Retype, word for word, each line between the lines holding "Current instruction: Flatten" and "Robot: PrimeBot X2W", inclusive, and leave the rest of the data alone.

Data shown below:

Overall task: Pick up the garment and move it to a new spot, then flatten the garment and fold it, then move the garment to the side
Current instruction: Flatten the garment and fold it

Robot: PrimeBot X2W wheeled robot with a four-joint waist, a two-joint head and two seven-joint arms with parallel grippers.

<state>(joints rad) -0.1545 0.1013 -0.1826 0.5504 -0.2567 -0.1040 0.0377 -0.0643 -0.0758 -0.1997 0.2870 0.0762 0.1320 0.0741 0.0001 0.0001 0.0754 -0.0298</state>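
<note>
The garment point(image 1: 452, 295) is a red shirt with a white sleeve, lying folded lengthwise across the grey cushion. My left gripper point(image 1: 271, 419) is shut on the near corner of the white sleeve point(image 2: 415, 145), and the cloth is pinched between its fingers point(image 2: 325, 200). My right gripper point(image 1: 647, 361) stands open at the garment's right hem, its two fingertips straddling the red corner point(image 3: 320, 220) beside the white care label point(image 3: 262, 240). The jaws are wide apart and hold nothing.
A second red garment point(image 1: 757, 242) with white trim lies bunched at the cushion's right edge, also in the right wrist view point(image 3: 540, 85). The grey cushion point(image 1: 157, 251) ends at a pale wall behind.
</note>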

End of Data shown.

**Answer:**
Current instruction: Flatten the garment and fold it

Robot: PrimeBot X2W wheeled robot with a four-joint waist, a two-joint head and two seven-joint arms with parallel grippers.

This finishes the answer.